# Collected material:
────────────────
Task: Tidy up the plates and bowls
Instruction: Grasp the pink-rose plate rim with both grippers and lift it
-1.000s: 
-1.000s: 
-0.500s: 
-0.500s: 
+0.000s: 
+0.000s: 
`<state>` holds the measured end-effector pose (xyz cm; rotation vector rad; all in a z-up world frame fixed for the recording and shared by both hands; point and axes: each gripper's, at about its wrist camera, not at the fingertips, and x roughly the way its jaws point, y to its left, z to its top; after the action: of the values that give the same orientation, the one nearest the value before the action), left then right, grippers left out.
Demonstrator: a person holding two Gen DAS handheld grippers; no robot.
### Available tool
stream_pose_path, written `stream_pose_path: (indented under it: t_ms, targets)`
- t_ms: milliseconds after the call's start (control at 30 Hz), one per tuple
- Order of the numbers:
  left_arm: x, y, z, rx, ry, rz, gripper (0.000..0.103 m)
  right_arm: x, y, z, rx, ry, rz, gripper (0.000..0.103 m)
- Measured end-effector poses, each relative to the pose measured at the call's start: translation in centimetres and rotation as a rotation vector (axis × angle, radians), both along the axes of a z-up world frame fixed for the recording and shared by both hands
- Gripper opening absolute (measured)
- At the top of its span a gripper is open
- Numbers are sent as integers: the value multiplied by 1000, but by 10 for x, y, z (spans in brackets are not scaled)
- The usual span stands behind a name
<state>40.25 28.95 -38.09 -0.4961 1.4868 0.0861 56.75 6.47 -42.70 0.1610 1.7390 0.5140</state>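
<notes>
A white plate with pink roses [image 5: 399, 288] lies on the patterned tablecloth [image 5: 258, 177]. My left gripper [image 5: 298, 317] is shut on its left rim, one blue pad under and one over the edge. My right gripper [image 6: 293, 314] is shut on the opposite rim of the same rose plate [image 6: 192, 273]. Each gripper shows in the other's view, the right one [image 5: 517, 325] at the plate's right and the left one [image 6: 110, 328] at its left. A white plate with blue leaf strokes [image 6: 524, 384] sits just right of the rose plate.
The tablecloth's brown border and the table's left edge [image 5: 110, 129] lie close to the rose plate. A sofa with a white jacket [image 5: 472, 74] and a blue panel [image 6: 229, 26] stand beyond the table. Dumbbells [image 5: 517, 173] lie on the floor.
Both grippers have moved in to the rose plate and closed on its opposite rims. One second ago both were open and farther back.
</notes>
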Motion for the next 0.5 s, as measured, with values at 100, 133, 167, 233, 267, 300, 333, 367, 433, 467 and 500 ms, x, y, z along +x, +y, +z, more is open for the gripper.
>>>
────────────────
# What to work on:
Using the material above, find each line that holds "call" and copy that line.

# Your solution:
- t_ms: milliseconds after the call's start (control at 30 Hz), one per tuple
- Measured end-effector poses, each relative to the pose measured at the call's start: translation in centimetres and rotation as a rotation vector (axis × angle, radians), both along the axes of a z-up world frame fixed for the recording and shared by both hands

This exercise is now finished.